If it helps with motivation there are 2 ongoing threads, where some people record morning blood sugar readings, and another where that list what was eaten yesterday. I find it sometimes helps to keep motivation up, knowing that your going to share, and it also gives a lot of information and ideas.


----------



## AliS1 (Jan 21, 2020)

Thanks Kay, I’ll look at the other threads...what a difference it feels to have informed support!


----------



## AliS1 (Jan 21, 2020)

Ralph-YK said:


> Do you get a prescription for test strips from the GP? Since you're on gliclazide there's a chance you could I believe. If they'll do more than 50 at a time it'll be cheaper for you.
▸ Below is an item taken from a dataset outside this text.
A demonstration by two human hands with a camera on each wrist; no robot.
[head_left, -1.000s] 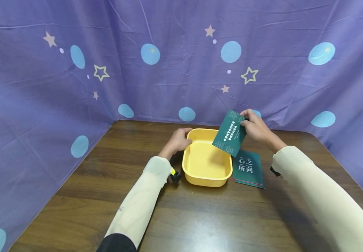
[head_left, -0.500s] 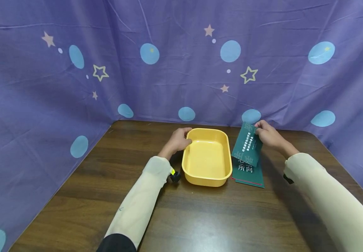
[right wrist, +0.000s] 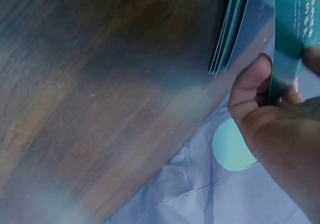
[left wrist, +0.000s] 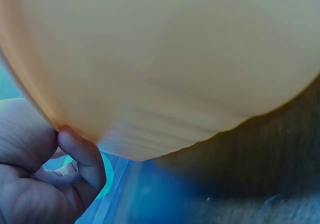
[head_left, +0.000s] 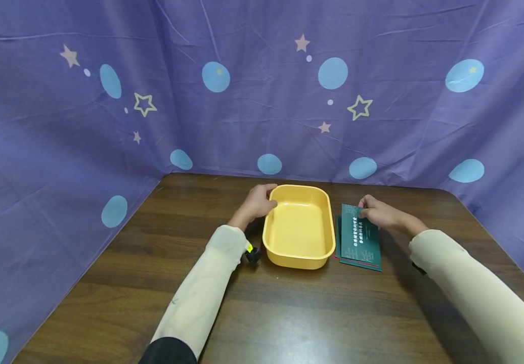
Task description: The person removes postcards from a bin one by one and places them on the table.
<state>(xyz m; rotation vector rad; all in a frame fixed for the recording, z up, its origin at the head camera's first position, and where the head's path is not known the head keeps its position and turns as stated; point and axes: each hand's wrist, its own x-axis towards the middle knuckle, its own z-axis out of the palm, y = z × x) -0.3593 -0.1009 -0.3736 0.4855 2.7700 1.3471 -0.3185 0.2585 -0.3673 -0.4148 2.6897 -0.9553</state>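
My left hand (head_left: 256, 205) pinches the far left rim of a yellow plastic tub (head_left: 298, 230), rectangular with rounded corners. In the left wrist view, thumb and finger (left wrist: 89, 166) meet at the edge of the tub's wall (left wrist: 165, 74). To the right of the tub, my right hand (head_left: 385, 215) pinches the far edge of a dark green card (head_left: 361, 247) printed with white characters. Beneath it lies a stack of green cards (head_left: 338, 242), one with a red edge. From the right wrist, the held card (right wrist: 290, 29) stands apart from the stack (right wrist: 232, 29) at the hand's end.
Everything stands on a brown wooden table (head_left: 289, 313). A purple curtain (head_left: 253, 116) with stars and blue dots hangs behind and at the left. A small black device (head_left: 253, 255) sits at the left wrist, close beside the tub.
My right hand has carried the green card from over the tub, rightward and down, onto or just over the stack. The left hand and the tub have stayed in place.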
Thank you. Yes I do get all the bits and pieces for testing on prescription -200 at a time. I live in Scotland so thankfully don’t have to pay for prescriptions.


----------



## AliS1 (Jan 21, 2020)

Eddy Edson said:


> Hi - I'd also recommend Roy Taylor's book. Like any other health book, it's not the Bible, but IMO it has a really good explanation of glucose metabolism and an excellent description of the mechanism he has identified for T2D and why the weight-loss approach can help.
> 
> Do note that the 800 calorie thing isn't an essential part of his approach. The important thing is weight loss. He says that a short-term 800 calorie regime followed by a moderate-carb Mediterranean or whatever diet at normal calorie levels can be the easiest way of doing it for many people, but there's nothing wrong with just grinding off weight more slowly if that works better for you.
> 
> ...


Hi and thank you for your interest and encouragement. Having made my decision to take control myself I’m feeling better and more energised already! I do get it that actually losing weight is the key and whether that’s with the short sharp way or in a steadier way isn’t as important as losing weight. I saw a really good programme on tv with Michael Mosley, maybe last year or the one before, where they had a small group of T2D people on an 800 calorie diet and the results were amazing. I lost momentum when my gp wasn’t supportive and this time I’ve decided to do what feels right but with support from people who are 'experts through experience'. I’ve ordered the book and will check out the website. Thanks so much. Alison


----------



## ianf0ster (Jan 21, 2020)

Hi, I would just like to present the case for skipping going on a restricted calorie diet which almost often reduces the resting metabolism, making even more calorie restriction required to keep the weight off. 
What I did (and I wasn't even overweight in the first place) was just to go to a Low Carb 'Way Of Eating' without reducing overall Calories. In fact I probably increased my total calories because I started eating more fat. All I aimed to do was to reverse my diabetes, not to lose weight, but I did lose weight - between 1 and 2lbs per week for the first 4 months - a total of 23lbs !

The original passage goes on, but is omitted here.